Dallas to Shreveport is 180 miles; the flight is a half-hour hop. The plane barely has time to reach cruising altitude before it has to start descending into Shreveport. (This one was 8pm to 8:50pm, still Central; we spent about 20 minutes of it taxiing.) Once again, we got to sit together and watch as the lights of Dallas fell behind. The flight was so short that there was no drink service, but even if we’d wanted anything it wouldn’t have mattered, because the flight attendant ended up spending a chunk of the flight dealing with someone further down the plane who had become airsick. I decided against suggesting that they be made to get out and walk, tempting as the idea was.
Arriving at Shreveport was an eerie experience. We were on what must have been the last flight into Shreveport that day; the terminal was pretty much deserted, and everything was closed, quiet, and looking strangely abandoned. Just as we got off the plane, SJ went into the bathroom by the gates, and I made use of Shreveport Airport‘s (incredibly progressive) free wifi to track down why the data connection on my phone wasn’t connecting and dataing. While I found what the problem was, I didn’t have the time or brainpower to fix it, so I decided to leave it for the next day.

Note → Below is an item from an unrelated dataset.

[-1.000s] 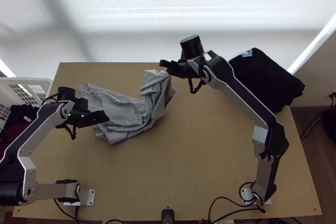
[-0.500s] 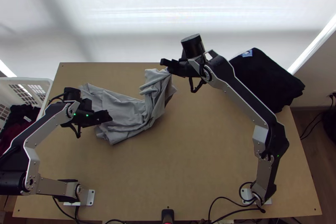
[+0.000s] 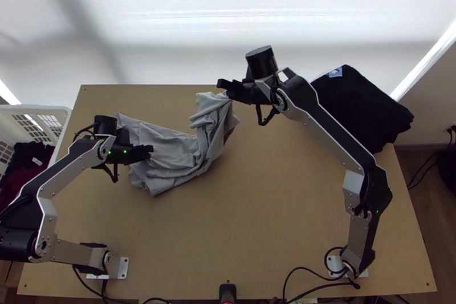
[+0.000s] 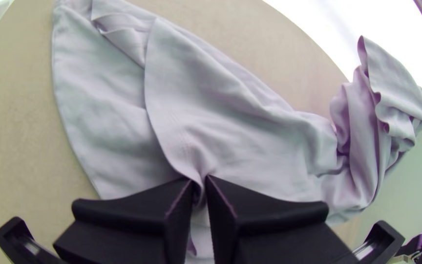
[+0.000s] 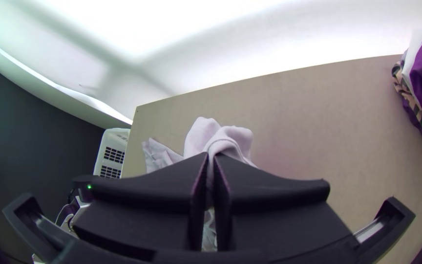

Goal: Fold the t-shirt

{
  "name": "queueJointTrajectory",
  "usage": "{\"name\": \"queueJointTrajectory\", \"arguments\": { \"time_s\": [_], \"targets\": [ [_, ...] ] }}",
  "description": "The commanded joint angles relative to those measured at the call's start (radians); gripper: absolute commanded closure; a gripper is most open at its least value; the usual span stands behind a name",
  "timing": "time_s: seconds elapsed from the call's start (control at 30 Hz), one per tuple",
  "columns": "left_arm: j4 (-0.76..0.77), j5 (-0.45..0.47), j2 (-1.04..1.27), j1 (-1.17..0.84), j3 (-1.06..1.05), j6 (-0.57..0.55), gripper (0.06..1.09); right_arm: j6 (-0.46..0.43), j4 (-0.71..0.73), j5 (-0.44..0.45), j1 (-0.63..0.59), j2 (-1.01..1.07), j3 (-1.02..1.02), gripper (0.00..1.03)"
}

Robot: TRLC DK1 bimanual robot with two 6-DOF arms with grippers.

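The grey t-shirt (image 3: 171,153) lies loosely folded and wrinkled on the left half of the table, its right part bunched and lifted. My left gripper (image 3: 149,152) is over its left part; in the left wrist view the left gripper (image 4: 200,183) is shut on a pinched ridge of the cloth (image 4: 230,132). At the table's far side, my right gripper (image 3: 227,88) holds the raised end. In the right wrist view, cloth (image 5: 223,139) rises between the nearly meeting fingers of the right gripper (image 5: 210,161).
A stack of dark folded clothes (image 3: 362,110) sits at the table's far right corner. Beyond the left edge stands a white basket (image 3: 43,111) with dark and red clothes in it. The table (image 3: 268,213) is bare in front of the shirt.
My left gripper has moved a little to the right over the shirt, and its fingers have closed on the cloth. The right arm has stayed nearly still, holding its end.
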Motion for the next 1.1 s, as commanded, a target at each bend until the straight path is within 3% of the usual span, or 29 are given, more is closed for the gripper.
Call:
{"name": "queueJointTrajectory", "arguments": {
  "time_s": [0.0, 0.23, 0.53, 1.07],
  "targets": [
    [0.017, -0.031, -0.011, 0.034, 0.063, -0.035, 1.04, -0.001, 0.018, 0.005, -0.031, -0.058, -0.015, 1.00],
    [-0.026, -0.059, -0.106, 0.135, 0.275, -0.061, 1.04, -0.056, 0.074, 0.020, -0.090, -0.112, -0.015, 1.00],
    [-0.115, -0.074, -0.169, 0.215, 0.549, -0.061, 1.05, -0.150, 0.150, 0.106, -0.103, -0.191, -0.006, 1.00],
    [-0.176, -0.076, -0.231, 0.305, 0.933, -0.098, 1.05, -0.412, 0.456, 0.295, -0.106, -0.411, -0.007, 1.00]
  ]
}}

When SJ emerged we headed towards the baggage claim and the outside world, where SJ’s dad would be waiting to whisk us away from the world of planes and gates. Now, Shreveport isn’t quite the smallest airport I’ve ever flown into – that honour goes to the hilariously grandiosely-named Rogue Valley International Medford Airport, Oregon, where the terminal is not quite a tin shack – but it is pretty small. Despite that we were half way through the terminal when SJ’s dad phoned us to ask where we were. When we got to him, we could see why: most of the corridor had been blocked off by a metal shutter! Thankfully it didn’t extend all the way across, so we got around that and down to the baggage claim just in time, as they were about to start putting our luggage into the Lost Luggage office! “But I didn’t take that long in the bathroom!!” SJ protested. As I pointed out at the time, she hadn’t, and I was pretty certain that the other passengers had only just left. I guessed the baggage attendants just wanted to get everything away so they could finish for the night.
SJ’s dad drove us through Shreveport and over to Bossier City where SJ’s grandmother, Nannie, lives. We were going to be staying with her for a couple of days before starting on the roadtrip, and SJ’s dad had even moved Iolana (SJ’s car) to Nannie’s house. This was even more useful than he might have guessed: we hadn’t brought toiletries with us as we knew we had left some from the last time we were in the US, and those were in one of the suitcases SJ’s dad had put into the trunk of the car! After manhandling all our luggage into Nannie’s guest room, and finally digging the toiletries out of the very last suitcase, we found that Nannie had actually put some in the shower for us already! But, we finally showered, took sleeping pills to help make sure we could sleep properly and avoid jet lag, and collapsed into bed at just gone midnight.
We had been awake for 27 hours, and travelled over 4,800 miles, but we were safe and in the US; we had made it.